To do:
Wherever the listing holds a picture, leave it out, and copy the remainder exactly.
"""
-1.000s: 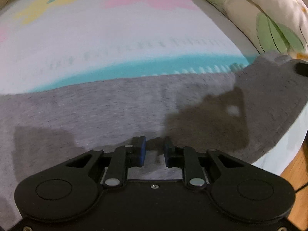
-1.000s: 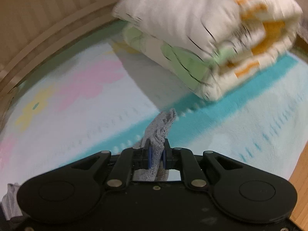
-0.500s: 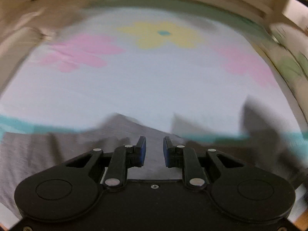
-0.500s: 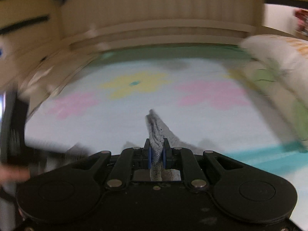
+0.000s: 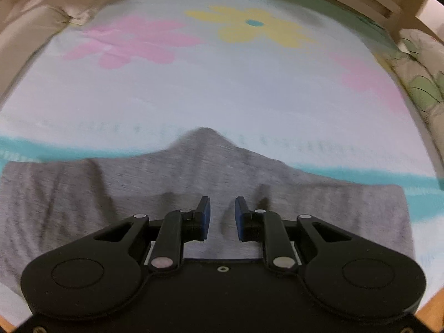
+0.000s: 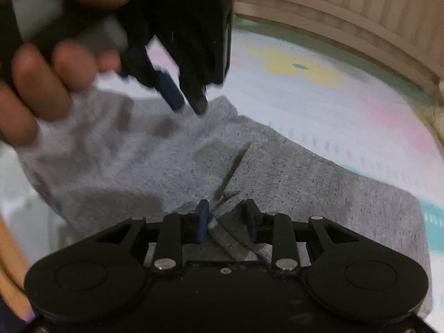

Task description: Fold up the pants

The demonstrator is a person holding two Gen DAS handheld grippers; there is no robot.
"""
Finished exercise:
-1.000s: 
-1.000s: 
-0.500s: 
-0.500s: 
+0.000s: 
+0.000s: 

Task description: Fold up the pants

The demonstrator is a person holding two Gen DAS handheld grippers; there is no robot.

The response is now finished.